◆ **What you have to do**: Please copy out each line of the entries in which "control" appears.

◆ **Extracted material**:
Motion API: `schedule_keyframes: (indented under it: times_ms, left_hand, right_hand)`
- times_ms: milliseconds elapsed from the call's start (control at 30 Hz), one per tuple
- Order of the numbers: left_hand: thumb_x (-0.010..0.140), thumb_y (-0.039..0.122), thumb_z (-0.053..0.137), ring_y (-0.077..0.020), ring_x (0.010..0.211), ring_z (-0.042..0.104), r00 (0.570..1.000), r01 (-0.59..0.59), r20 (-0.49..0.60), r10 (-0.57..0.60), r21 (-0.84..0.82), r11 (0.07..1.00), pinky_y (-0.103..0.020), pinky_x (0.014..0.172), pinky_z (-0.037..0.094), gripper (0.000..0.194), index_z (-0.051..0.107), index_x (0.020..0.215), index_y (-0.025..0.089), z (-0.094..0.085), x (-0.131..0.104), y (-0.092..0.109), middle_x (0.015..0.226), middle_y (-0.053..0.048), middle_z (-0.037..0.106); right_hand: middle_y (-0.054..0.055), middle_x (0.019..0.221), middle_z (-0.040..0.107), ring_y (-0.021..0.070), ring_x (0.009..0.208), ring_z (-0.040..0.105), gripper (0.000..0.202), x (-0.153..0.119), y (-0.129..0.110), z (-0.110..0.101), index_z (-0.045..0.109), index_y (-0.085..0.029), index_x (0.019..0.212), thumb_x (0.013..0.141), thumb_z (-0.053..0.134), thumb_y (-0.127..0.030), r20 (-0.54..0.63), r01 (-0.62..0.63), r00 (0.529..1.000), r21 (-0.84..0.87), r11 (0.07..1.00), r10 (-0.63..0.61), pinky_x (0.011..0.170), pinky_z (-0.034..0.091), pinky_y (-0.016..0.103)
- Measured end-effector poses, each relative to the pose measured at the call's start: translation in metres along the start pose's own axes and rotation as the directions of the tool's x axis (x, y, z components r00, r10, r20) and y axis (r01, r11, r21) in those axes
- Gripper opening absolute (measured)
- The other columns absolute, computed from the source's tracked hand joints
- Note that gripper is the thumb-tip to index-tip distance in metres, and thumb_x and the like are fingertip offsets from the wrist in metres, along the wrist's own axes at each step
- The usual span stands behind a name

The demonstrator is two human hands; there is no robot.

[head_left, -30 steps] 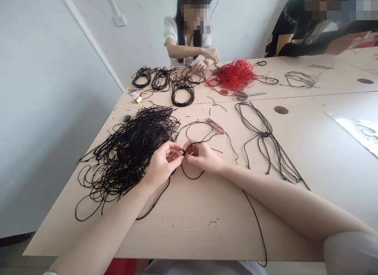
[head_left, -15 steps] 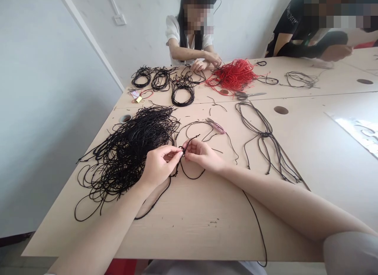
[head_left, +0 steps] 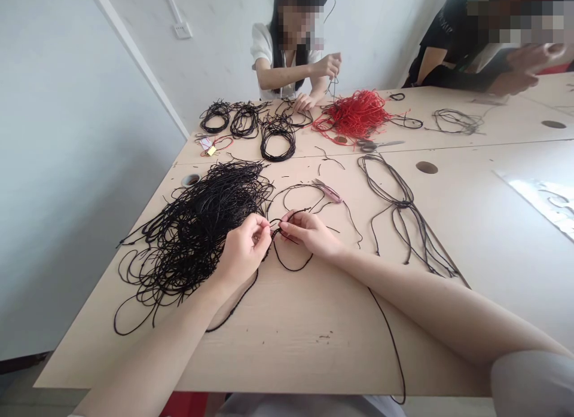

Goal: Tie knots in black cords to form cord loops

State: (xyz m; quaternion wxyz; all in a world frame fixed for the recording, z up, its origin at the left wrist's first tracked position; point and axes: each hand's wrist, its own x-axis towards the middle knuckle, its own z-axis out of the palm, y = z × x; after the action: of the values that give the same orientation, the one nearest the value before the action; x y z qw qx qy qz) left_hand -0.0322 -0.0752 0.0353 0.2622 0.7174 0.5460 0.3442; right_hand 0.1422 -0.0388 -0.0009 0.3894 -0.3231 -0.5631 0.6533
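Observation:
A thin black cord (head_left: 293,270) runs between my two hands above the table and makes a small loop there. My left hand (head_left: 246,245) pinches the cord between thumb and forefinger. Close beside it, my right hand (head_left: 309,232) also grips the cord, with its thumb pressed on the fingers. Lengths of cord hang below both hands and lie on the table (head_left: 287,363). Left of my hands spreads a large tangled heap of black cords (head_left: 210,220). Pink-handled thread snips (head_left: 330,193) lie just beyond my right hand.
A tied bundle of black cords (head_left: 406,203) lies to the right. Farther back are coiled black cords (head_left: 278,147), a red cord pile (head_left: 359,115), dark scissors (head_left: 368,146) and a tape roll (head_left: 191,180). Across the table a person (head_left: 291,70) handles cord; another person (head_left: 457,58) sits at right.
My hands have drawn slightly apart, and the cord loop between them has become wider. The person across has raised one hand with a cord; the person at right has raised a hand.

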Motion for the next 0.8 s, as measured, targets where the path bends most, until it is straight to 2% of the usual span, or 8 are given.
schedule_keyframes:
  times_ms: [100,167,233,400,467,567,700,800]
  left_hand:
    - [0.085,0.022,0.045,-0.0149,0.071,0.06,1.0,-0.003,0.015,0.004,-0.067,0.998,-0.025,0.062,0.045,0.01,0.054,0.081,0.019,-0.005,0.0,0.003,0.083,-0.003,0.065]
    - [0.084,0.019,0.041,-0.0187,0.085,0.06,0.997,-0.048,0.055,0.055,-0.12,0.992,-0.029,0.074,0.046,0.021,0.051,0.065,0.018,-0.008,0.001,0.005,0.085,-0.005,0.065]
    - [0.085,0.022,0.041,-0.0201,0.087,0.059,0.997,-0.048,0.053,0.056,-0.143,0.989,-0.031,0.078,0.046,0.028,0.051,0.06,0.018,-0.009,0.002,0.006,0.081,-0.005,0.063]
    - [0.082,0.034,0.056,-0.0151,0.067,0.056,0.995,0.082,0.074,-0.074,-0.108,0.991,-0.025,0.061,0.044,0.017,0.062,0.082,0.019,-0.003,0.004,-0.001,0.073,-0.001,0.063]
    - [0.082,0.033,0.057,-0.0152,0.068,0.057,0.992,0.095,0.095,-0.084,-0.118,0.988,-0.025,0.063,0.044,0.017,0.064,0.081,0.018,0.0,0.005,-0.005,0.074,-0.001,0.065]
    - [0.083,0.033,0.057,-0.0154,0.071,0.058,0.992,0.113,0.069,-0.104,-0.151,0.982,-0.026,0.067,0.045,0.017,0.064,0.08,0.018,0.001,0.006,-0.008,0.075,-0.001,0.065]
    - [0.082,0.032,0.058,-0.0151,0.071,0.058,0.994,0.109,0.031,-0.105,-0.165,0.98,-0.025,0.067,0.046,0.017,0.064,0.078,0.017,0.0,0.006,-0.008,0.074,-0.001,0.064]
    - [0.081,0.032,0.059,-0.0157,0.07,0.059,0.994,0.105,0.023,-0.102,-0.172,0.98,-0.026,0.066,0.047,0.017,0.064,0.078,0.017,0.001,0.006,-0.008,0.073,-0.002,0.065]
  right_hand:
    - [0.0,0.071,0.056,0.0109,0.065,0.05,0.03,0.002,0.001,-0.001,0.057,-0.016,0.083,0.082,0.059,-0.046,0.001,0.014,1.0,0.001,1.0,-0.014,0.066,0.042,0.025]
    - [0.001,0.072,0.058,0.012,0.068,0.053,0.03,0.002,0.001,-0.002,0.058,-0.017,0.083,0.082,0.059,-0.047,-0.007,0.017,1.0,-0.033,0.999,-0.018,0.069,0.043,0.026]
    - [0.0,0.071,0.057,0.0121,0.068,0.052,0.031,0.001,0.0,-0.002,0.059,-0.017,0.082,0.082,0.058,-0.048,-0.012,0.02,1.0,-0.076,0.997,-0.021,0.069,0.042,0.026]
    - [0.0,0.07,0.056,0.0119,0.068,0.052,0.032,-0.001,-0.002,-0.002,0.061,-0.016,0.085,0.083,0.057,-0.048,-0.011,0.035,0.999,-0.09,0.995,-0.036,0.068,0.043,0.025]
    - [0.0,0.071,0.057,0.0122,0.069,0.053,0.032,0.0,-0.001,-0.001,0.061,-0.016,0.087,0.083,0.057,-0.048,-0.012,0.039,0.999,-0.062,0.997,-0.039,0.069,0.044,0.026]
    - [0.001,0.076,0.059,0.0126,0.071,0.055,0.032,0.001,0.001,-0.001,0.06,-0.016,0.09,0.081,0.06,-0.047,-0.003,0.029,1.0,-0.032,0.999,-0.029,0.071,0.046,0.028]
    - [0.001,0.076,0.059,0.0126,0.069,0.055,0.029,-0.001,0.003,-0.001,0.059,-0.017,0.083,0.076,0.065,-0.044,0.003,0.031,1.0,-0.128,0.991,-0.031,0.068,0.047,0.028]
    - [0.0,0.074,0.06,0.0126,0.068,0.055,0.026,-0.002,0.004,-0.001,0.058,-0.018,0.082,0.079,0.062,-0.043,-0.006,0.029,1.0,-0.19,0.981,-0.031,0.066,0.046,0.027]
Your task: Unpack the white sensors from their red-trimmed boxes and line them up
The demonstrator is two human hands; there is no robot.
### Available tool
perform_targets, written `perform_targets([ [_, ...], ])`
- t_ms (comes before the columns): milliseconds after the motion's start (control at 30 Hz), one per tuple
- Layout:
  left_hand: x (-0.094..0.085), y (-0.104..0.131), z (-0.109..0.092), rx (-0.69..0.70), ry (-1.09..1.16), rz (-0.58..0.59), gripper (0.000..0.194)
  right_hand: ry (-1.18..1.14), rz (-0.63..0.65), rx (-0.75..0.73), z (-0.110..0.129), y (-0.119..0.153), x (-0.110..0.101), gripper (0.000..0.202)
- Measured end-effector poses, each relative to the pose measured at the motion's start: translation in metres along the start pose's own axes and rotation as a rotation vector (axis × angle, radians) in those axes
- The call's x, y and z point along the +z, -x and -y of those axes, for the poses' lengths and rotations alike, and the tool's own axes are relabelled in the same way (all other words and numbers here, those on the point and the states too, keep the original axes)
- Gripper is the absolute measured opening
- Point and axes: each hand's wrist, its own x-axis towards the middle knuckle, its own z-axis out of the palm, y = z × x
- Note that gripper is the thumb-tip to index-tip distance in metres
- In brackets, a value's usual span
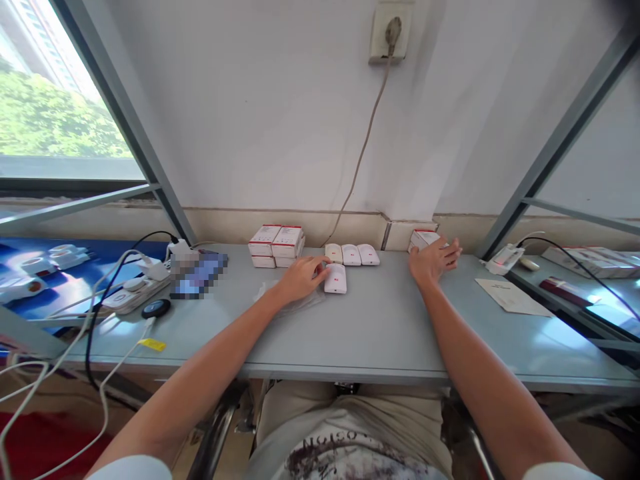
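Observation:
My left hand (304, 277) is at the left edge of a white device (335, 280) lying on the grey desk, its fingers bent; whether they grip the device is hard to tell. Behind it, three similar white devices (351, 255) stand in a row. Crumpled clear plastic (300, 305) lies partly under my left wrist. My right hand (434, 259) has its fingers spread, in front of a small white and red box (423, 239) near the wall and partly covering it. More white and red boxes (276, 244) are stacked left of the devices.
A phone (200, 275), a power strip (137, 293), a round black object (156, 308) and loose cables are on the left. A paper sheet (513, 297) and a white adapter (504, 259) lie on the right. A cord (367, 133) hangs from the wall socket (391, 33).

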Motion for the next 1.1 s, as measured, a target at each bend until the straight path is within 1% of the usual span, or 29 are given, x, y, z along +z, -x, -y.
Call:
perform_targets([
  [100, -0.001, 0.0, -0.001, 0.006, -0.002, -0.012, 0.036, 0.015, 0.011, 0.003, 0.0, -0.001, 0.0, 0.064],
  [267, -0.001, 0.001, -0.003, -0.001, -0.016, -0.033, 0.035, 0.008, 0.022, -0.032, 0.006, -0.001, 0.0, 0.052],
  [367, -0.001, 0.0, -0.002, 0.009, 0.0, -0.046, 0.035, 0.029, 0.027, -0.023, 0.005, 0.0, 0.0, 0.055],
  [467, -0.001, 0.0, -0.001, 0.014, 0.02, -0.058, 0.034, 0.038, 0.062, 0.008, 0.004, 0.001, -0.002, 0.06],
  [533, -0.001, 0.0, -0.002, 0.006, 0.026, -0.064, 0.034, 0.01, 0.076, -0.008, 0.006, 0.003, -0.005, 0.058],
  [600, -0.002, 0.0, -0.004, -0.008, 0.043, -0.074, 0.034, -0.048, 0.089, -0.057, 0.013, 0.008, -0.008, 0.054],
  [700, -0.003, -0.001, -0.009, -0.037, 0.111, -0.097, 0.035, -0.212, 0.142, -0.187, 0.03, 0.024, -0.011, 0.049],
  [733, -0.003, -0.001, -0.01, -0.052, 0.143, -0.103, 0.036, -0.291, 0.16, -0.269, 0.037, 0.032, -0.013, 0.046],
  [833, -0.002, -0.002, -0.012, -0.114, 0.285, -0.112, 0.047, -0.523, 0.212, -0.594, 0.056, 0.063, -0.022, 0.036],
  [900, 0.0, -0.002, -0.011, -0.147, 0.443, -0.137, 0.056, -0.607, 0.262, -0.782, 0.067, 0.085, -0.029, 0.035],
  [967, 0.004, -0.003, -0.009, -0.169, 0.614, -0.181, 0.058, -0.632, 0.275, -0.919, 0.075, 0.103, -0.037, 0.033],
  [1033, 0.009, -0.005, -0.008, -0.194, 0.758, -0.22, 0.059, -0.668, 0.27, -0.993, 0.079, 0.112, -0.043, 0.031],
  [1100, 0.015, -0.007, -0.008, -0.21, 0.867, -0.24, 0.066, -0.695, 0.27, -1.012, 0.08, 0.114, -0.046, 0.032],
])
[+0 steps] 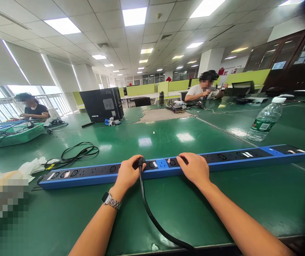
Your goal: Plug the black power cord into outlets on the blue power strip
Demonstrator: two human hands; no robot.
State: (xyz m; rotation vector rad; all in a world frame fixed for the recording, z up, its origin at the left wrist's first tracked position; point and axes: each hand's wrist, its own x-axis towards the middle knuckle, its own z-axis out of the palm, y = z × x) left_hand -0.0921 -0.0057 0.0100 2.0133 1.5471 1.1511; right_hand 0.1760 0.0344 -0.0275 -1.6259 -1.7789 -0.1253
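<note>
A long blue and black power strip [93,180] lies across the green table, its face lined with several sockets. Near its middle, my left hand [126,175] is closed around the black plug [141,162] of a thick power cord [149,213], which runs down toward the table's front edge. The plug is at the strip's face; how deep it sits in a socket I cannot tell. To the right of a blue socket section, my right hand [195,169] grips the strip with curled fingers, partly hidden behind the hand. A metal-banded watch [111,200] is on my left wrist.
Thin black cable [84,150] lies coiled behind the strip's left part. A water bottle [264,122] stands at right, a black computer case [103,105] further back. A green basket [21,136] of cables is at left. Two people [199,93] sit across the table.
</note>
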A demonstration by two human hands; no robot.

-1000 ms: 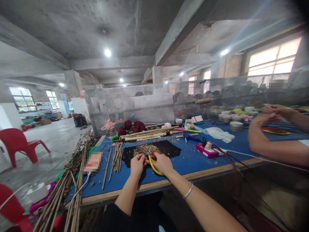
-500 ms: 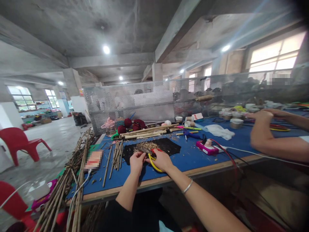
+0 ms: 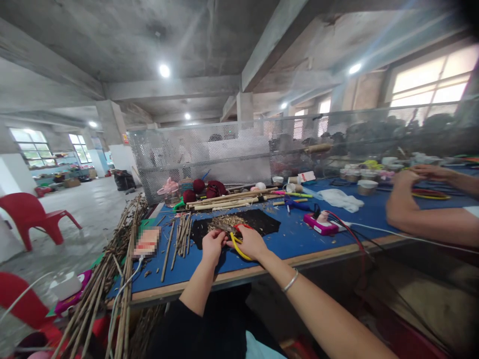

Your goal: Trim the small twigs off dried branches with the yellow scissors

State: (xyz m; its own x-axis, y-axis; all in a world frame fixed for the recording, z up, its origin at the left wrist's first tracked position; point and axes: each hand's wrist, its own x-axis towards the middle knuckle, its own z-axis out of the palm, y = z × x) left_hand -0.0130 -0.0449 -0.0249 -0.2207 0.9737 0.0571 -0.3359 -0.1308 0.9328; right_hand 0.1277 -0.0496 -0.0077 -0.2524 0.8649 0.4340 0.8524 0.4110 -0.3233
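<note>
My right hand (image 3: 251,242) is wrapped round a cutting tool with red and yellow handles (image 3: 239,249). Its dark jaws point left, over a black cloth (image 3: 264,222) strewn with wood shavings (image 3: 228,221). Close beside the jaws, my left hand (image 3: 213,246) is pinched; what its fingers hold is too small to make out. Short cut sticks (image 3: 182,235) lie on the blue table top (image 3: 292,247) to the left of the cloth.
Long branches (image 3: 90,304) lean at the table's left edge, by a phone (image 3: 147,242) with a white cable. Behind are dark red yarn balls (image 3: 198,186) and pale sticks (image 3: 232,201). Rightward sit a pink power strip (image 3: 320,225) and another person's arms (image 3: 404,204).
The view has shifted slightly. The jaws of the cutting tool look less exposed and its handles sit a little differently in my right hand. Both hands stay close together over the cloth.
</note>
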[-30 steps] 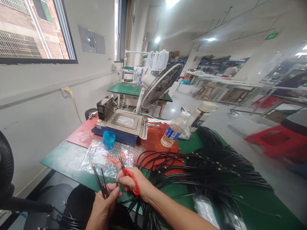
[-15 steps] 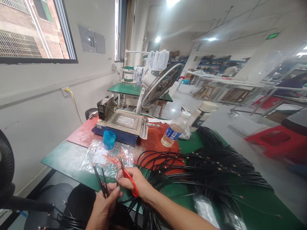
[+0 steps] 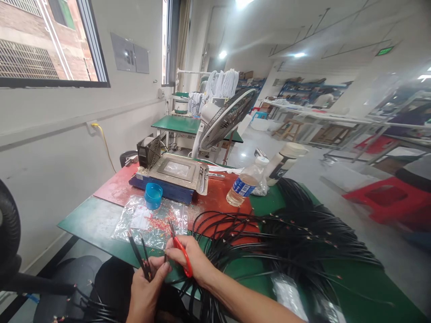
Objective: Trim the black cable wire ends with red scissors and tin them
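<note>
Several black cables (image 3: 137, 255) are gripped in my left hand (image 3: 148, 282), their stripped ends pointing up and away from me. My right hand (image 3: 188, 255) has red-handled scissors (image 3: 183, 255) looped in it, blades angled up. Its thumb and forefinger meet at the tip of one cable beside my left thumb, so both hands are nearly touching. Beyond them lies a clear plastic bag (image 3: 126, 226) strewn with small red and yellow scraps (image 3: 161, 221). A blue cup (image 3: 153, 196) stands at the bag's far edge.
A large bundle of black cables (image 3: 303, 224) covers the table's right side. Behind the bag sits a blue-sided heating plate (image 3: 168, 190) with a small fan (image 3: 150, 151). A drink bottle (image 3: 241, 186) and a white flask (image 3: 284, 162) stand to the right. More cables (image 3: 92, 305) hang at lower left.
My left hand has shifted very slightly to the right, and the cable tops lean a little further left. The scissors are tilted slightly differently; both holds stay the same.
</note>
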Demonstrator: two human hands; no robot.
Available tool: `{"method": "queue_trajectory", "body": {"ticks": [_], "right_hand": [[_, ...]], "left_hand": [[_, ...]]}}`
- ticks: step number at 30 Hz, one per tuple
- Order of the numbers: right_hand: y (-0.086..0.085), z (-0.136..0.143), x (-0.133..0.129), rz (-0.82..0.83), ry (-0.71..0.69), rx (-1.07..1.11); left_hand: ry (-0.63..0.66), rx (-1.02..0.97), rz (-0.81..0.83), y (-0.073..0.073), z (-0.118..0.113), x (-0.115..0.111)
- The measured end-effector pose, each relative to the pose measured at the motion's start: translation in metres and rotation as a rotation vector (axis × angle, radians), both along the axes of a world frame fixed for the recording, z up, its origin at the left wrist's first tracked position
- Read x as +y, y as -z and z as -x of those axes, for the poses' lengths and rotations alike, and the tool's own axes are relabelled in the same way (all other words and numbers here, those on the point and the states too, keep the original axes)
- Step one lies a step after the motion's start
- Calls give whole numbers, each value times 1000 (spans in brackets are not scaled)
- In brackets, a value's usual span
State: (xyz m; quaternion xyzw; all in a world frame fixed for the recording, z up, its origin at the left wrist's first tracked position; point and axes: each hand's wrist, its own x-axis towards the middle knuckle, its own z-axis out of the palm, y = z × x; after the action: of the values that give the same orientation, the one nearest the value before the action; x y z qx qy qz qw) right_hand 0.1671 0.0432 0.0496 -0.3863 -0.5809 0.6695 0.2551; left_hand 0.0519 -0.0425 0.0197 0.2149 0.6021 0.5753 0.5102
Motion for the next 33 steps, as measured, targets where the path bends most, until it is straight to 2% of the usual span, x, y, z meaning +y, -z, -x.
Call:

◆ **Reply to the task**:
- times_ms: milliseconds elapsed from the call's start (control at 30 Hz), one per tuple
- t_ms (comes before the columns): milliseconds after the motion's start (control at 30 Hz), one per tuple

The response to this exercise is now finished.